Nesta época de
Natal assistimos a um desdobramento de votos de felicidades e desejos
partilhados de sucessos, de paz e harmonia, de todos para todos, espelhando,
cremos nós, os sentimentos mais genuínos e profundos que caracterizam o lado
bom que existe em todos os seres humanos.
Ninguém é
insensível à época natalícia, e até mesmo os mais empedernidos e austeros
concidadãos não escapam a esta áurea admirável que nos costuma enredar e
embevecer, por estes dias de Natal.
Como sabemos, o
Natal, enquanto festividade cristã comemorativa do nascimento de Jesus Cristo,
foi instituída pelo bispo Libério, no ano de 354 d.C., fazendo coincidir esta
memória com as festas pagãs que então se celebravam, por esta altura do
Solstício de Inverno. Talvez a troca de presentes decorra desse ancestral
hábito pagão, e que Roma soube sincretizar de forma prática e inteligente,
incorporando alguns rituais pagãos no pujante cristianismo triunfante, que
assim soube adaptar e adaptar-se às realidades então vigentes, dada a força
mítica que muitos destes cultos gozavam no seio das gentes de então.
Seja como for,
a verdade é que hoje o Natal ultrapassou de novo a componente exclusivamente religiosa,
ainda presente e evidente nas nossas comunidades cristãs, mas agora para
atingir o cúmulo do novo paganismo, a que prosaicamente designamos de
consumismo.
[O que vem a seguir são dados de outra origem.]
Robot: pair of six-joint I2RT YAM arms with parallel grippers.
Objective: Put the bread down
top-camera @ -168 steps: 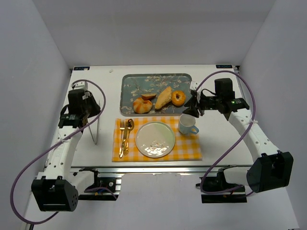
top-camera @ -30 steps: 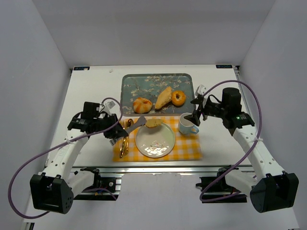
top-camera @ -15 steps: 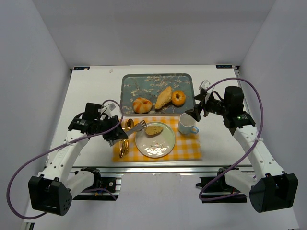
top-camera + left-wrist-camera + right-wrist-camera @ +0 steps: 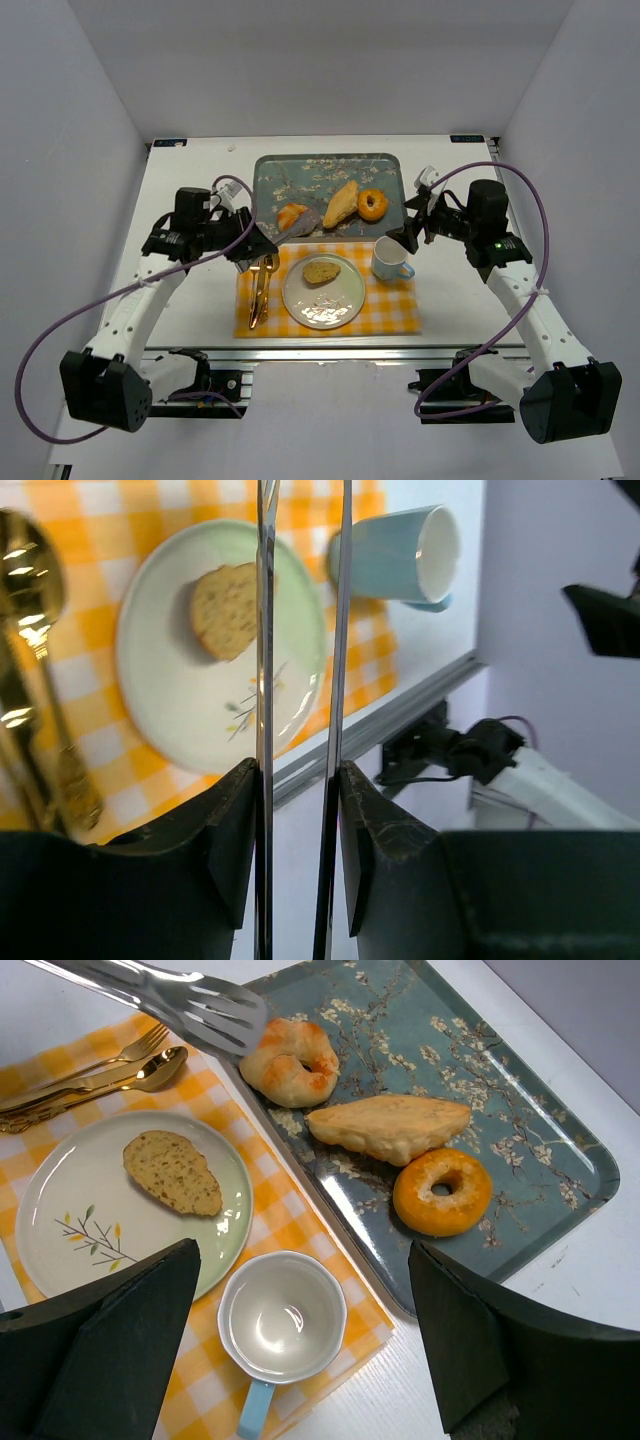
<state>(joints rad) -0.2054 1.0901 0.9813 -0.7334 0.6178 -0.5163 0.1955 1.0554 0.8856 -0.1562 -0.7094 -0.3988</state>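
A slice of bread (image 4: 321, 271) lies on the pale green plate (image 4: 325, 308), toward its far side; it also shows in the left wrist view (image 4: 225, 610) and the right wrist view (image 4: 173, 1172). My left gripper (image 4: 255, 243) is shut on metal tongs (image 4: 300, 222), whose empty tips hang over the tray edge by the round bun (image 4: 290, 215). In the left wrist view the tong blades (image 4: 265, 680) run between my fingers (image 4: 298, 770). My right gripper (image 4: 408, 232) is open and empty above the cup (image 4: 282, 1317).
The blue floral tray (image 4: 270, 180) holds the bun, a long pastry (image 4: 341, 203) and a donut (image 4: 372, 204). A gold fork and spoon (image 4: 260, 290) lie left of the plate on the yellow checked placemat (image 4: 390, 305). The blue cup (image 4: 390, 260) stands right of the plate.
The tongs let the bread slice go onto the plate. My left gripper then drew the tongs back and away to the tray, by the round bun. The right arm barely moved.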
O mercado explora até à exaustão esta límpida e eclética fusão das
antiquíssimas festividades pagãs e cristãs, para se alcandorar como o fim em si
mesmo – consumir, consumir, consumir!
O mercado de
consumo dita as regras da festividade natalícia, e até mesmo o Menino Jesus é
hoje substituído pelo Pai Natal, recentemente inspirado na célebre figura do
Bispo de Mira, São Nicolau Taumaturgo, e cujo visual típico está erroneamente
associado às campanhas publicitárias da Coca-Cola, uma vez que muito antes
destas campanhas (a primeira foi em 1930) já o Pai Natal tinha sido
caracterizado mais ou menos desta forma, pelo caricaturista Thomas Nast, em
1886, ou seja, 40 anos antes da campanha desta conhecida bebida.
Mas a essência
do Natal, a que verdadeiramente importa realçar e lhe dá a força universal, não
será a do próprio mistério da vida? O nascimento de Cristo não será, mesmo para
os cristãos, a par do nascimento do próprio Deus Menino, a síntese da
glorificação do nascimento de todos nós, humanidade em perpétuo movimento e
que, para o melhor e para o pior, há-de sempre ter de contar com as suas
próprias forças e fraquezas, misérias e grandezas, no exemplo de alguém que
nasceu para, em supremo acto de dádiva completa, morrer por todos nós?
É o júbilo
redentor de quem nasceu para nos salvar, de quem se entregou totalmente a todos
nós e entregando-se, nos ofereceu a mais admirável, extraordinária e profunda
das histórias da humanidade, que há-de perdurar muito para além dos interesses
do mercado consumista, das modas transitórias, da efémera lembrança que a
fadiga do tempo não se esquecerá de apagar.
E também por
isto devemos estar atentos a tamanha explosão de boas vontades, de tantos votos
de felicidades, de tantas boas intenções… Elas comovem-nos, tocam-nos,
sensibilizam-nos…
Mas se olharmos
bem para muitos dos seus proponentes não conseguimos vislumbrar mais que
palavras ocas e vãs, ditas na perdulária voz do interesse mesquinho e imediato,
apelando à paz e concórdia sem nunca terem feito nada para a sua obtenção
efectiva, quantas vezes fazendo crer que é nos outros que está a “culpa” das
dissenções e do mal, sem se aperceberem que é no seu próprio seio, ou no seio
dos que lhes são próximos, que as rupturas são provocadas, as maledicências
proferidas, os vitupérios orquestrados…!
Ou seja, um ano
inteiro a provocar e a permitir que o mal seja cometido para depois se
arvorarem em defensores do bem, numa qualquer quadra natalícia que, entretanto,
cedo passa e logo se esquece… soa a falso!
Porque Natal
ainda não é todos os dias, e o espírito imanente desta quadra natalícia ainda
não consegue abranger a totalidade verdadeiramente universal que deveria
abarcar… ele fica-se, tantas vezes, pelo uso (e abuso) de desígnios indevidos
de alguns, para desonra de todos nós!
Que todos
saibamos destrinçar o trigo do joio, para que os falsos e enganosos votos que
deslealmente nos são proferidos soçobrem de imediato perante as boas e
verdadeiras intenções de bem-estar natalícias.